# [The problem]
Set down exactly the entries below, beginning at their first line and ending at the line with "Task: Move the".

# [Records for processing]
***

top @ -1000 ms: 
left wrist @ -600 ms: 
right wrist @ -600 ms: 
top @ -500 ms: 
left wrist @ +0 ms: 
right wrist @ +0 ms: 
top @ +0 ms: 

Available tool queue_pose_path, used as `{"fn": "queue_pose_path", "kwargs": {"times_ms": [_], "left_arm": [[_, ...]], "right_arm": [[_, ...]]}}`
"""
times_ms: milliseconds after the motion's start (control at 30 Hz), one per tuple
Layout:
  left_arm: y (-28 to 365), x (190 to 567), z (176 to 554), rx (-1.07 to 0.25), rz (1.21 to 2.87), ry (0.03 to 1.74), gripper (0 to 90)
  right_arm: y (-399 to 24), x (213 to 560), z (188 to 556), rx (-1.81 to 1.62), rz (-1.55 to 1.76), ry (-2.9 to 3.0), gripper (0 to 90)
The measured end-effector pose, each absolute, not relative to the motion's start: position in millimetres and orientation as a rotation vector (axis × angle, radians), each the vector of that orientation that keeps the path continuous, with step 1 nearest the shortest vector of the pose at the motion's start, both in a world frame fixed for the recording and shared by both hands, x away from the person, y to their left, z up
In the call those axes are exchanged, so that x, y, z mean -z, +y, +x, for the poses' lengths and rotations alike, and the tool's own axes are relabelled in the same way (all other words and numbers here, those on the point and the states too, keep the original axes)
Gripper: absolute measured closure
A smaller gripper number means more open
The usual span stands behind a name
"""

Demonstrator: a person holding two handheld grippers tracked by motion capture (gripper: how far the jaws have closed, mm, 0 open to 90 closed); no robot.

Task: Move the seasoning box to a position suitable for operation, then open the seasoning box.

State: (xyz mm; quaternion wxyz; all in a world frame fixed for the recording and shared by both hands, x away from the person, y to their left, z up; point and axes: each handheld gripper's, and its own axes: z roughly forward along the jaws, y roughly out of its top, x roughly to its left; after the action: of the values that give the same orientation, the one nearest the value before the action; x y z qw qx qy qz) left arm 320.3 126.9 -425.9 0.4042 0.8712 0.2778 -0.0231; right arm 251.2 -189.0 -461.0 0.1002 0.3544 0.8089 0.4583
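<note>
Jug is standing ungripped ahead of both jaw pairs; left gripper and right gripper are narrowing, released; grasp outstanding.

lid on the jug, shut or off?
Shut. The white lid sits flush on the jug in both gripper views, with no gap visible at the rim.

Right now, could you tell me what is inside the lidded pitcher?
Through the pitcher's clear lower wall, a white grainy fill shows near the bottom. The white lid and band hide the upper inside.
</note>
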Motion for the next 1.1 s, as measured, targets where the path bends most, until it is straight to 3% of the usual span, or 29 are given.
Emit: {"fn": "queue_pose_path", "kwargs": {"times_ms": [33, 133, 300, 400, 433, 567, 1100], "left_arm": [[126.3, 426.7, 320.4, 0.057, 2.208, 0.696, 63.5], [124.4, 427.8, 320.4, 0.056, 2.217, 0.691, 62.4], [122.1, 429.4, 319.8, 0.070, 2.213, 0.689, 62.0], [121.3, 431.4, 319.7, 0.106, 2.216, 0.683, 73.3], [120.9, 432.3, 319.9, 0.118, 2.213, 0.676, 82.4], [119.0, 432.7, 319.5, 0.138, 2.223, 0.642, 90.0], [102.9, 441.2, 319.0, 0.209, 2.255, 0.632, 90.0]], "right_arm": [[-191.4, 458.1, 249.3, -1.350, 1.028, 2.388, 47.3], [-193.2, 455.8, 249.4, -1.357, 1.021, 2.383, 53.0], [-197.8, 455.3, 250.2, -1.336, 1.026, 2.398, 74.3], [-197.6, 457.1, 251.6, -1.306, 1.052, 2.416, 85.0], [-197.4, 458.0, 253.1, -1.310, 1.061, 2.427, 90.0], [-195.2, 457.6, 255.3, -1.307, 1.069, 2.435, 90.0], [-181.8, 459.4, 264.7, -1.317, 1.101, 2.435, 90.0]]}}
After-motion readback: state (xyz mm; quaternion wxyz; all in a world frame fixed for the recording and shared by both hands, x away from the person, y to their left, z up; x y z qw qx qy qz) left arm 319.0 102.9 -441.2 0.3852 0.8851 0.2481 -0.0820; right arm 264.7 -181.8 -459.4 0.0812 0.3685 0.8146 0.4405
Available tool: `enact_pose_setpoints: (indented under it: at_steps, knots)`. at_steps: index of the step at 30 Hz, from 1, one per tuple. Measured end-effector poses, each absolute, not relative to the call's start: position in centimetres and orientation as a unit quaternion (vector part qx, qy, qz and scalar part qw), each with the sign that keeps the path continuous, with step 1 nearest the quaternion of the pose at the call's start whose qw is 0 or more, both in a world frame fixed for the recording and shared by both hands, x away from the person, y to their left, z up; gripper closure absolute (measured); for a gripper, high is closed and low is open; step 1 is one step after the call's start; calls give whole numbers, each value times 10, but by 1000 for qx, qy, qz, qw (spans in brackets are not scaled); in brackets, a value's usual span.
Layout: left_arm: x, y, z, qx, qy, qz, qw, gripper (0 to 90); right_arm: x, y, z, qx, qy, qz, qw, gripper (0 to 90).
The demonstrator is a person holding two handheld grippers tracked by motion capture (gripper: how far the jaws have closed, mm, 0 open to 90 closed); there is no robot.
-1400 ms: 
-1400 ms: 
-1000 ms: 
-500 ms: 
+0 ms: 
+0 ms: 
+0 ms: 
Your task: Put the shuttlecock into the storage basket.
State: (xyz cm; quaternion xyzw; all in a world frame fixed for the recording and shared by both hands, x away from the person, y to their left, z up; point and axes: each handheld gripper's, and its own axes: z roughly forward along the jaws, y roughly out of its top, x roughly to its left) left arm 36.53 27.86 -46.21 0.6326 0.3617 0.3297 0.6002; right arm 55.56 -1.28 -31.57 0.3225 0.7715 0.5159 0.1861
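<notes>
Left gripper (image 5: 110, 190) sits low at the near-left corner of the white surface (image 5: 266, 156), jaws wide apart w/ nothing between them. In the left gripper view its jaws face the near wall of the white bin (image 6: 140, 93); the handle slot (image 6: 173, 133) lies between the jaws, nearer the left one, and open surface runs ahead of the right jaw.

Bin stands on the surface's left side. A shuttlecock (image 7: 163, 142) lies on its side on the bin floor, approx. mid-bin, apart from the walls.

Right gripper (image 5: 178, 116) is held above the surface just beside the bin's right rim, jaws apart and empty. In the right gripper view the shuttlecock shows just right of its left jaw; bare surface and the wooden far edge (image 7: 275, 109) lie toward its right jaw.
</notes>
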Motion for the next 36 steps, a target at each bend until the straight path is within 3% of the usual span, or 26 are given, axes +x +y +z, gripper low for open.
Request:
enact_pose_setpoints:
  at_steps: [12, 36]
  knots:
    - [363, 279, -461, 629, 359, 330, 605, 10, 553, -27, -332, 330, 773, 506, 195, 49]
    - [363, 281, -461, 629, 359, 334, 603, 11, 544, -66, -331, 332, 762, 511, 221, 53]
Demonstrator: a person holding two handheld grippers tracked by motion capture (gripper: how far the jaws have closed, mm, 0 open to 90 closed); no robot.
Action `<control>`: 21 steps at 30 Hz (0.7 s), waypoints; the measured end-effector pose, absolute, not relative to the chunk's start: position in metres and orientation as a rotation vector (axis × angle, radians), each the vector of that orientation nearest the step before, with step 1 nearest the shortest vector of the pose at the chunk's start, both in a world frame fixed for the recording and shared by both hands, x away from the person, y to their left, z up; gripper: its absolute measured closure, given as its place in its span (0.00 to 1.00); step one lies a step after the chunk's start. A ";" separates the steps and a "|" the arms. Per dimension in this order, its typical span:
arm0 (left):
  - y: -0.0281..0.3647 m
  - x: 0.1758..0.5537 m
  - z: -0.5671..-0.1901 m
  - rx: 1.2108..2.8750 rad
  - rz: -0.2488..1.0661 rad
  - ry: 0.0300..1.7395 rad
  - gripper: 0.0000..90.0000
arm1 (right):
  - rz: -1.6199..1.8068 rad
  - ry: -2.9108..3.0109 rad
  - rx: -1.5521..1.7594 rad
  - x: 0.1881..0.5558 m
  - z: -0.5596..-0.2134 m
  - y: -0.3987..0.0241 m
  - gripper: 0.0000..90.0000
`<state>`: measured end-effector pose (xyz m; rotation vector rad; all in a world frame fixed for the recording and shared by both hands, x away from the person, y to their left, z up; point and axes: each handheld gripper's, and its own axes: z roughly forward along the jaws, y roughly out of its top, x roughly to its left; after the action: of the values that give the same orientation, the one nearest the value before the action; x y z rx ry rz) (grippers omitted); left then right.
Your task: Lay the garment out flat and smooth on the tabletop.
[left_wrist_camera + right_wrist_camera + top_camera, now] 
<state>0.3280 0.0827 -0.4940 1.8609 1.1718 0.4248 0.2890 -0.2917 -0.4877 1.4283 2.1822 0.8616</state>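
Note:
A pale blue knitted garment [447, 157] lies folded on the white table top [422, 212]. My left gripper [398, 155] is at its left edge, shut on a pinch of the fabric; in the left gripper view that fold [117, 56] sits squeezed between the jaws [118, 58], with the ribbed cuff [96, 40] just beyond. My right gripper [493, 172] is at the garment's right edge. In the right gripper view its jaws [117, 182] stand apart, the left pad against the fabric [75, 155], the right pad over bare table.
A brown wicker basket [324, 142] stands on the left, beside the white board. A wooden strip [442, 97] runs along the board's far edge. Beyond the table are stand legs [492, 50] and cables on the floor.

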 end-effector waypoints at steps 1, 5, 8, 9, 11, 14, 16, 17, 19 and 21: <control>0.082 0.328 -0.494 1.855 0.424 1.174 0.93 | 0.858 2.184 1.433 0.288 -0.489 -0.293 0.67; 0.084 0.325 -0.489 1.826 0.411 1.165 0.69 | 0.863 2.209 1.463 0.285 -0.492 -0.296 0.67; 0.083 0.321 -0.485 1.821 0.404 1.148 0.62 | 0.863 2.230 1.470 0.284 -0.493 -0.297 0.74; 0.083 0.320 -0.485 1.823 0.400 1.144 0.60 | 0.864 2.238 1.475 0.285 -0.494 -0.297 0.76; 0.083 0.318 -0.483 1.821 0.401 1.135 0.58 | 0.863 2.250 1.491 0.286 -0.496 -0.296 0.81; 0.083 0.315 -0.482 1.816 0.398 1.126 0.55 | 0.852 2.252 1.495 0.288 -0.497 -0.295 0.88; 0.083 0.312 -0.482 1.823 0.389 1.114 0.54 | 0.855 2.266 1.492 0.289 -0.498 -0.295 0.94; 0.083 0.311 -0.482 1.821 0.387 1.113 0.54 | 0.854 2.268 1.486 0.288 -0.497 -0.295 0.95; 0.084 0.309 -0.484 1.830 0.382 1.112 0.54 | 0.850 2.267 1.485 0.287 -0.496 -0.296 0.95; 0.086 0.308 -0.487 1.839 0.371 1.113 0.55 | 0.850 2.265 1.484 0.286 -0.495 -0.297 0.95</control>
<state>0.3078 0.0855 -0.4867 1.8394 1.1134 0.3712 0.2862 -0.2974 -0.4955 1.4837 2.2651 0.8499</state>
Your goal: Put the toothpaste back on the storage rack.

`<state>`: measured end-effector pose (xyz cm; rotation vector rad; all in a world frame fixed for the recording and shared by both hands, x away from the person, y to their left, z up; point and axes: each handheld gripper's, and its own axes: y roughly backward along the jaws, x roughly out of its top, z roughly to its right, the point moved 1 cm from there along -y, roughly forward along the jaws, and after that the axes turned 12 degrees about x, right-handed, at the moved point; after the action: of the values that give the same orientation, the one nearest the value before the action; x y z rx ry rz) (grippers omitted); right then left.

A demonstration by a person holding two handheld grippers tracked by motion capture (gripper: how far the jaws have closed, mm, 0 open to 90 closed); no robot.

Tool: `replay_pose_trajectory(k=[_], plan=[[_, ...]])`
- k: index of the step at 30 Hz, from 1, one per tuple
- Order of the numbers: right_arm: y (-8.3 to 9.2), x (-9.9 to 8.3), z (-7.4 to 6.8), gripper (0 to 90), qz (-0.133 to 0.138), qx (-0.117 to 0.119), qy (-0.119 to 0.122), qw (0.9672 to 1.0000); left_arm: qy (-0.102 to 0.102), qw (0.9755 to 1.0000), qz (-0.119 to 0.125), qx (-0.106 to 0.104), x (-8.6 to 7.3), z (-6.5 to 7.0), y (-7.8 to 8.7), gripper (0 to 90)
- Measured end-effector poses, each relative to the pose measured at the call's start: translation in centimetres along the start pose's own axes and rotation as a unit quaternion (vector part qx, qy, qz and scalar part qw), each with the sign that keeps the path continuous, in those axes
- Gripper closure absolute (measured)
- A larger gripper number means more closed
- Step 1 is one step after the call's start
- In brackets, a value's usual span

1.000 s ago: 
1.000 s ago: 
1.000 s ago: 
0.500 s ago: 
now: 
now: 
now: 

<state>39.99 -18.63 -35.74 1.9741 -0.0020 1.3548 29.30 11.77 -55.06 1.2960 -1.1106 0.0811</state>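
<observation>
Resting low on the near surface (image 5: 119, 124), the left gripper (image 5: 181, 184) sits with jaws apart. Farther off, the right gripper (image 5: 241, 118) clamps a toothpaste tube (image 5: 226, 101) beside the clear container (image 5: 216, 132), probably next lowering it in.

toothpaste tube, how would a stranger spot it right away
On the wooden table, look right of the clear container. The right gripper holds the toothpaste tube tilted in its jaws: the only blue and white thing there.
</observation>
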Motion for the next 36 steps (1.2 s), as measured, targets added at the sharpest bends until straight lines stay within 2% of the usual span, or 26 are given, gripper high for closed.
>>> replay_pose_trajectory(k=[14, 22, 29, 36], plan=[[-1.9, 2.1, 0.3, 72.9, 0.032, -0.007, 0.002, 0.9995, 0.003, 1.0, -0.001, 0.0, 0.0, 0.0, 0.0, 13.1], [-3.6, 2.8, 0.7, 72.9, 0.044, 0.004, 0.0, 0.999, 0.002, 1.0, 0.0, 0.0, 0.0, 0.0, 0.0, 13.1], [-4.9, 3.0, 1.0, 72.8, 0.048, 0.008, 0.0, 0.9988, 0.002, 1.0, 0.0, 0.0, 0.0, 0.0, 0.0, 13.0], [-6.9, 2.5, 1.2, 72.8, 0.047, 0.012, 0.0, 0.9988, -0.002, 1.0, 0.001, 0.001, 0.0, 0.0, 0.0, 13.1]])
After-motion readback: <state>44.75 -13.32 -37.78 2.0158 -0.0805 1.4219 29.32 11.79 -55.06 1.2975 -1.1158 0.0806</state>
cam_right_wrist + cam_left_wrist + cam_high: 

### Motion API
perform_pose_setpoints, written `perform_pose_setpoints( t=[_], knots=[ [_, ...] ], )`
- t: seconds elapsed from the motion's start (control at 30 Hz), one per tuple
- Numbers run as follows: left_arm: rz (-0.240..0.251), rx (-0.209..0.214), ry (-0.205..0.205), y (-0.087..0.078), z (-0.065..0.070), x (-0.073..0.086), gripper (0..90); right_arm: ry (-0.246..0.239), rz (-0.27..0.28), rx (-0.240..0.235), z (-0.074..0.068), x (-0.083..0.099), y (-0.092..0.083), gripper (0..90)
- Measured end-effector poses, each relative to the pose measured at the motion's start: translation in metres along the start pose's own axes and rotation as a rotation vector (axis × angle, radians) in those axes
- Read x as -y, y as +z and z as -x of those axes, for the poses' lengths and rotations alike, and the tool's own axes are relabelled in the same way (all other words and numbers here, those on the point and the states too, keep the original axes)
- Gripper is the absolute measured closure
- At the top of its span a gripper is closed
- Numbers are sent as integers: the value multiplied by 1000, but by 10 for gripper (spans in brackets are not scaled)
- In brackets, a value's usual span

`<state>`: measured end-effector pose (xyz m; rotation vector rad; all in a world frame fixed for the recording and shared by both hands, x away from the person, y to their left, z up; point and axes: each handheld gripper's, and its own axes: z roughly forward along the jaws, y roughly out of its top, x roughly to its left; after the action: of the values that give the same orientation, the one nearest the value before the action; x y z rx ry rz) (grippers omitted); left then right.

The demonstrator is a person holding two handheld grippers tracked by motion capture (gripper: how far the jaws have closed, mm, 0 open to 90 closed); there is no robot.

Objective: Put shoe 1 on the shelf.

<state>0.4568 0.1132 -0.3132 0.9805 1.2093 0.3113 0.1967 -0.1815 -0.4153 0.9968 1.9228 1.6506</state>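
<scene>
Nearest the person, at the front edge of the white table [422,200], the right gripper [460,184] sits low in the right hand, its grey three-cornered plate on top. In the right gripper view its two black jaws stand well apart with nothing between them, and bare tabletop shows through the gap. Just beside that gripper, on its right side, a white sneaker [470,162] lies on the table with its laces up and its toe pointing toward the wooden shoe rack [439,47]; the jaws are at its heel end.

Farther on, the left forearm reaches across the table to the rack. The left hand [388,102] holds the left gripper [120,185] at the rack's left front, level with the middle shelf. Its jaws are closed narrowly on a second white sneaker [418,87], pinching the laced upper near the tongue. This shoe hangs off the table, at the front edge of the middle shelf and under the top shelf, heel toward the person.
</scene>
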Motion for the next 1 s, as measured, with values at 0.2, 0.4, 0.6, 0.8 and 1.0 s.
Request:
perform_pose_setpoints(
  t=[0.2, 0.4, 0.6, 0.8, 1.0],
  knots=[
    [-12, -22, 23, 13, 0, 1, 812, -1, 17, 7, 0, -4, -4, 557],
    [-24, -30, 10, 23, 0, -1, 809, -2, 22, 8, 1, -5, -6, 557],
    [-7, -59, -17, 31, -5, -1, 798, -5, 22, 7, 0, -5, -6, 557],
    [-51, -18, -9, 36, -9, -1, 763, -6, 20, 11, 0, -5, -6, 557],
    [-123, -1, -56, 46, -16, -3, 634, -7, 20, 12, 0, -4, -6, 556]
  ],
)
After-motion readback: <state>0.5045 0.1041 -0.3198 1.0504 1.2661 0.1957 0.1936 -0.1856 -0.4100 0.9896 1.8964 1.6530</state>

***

# [Answer to the problem]
top @ -1000 ms: 
left wrist @ -600 ms: 
right wrist @ -600 ms: 
top @ -500 ms: 
left wrist @ +0 ms: 
right wrist @ +0 ms: 
top @ +0 ms: 

Available tool queue_pose_path, used as `{"fn": "queue_pose_path", "kwargs": {"times_ms": [_], "left_arm": [[_, ...]], "right_arm": [[_, ...]]}}`
"""
times_ms: milliseconds after the motion's start (control at 30 Hz), one per tuple
Layout:
  left_arm: y (-28 to 365), x (190 to 567), z (176 to 554), rx (-1.07 to 0.25), rz (1.21 to 2.87), ry (0.03 to 1.74), gripper (0 to 90)
  right_arm: y (-399 to 24), x (213 to 560), z (188 to 556), rx (-1.81 to 1.62), rz (-1.55 to 1.76), ry (-2.9 to 3.0), gripper (0 to 90)
The measured end-effector pose, each absolute, not relative to the motion's start: position in millimetres and orientation as a rotation vector (axis × angle, radians), each the vector of that orientation that keeps the path continuous, with step 1 nearest the shortest vector of the pose at the motion's start, both in a world frame fixed for the recording and shared by both hands, x away from the person, y to their left, z up
In the call those axes are exchanged, so that x, y, z mean -z, +y, +x, for the poses' lengths and rotations alike, and the tool's own axes are relabelled in the same way (all other words and numbers here, those on the point and the states too, keep the original axes)
Gripper: absolute measured closure
A smaller gripper number means more open
The usual span stands behind a name
"""

Demonstrator: a person holding two handheld grippers tracked by motion capture (gripper: how far the jaws have closed, mm, 0 open to 90 closed); no robot.

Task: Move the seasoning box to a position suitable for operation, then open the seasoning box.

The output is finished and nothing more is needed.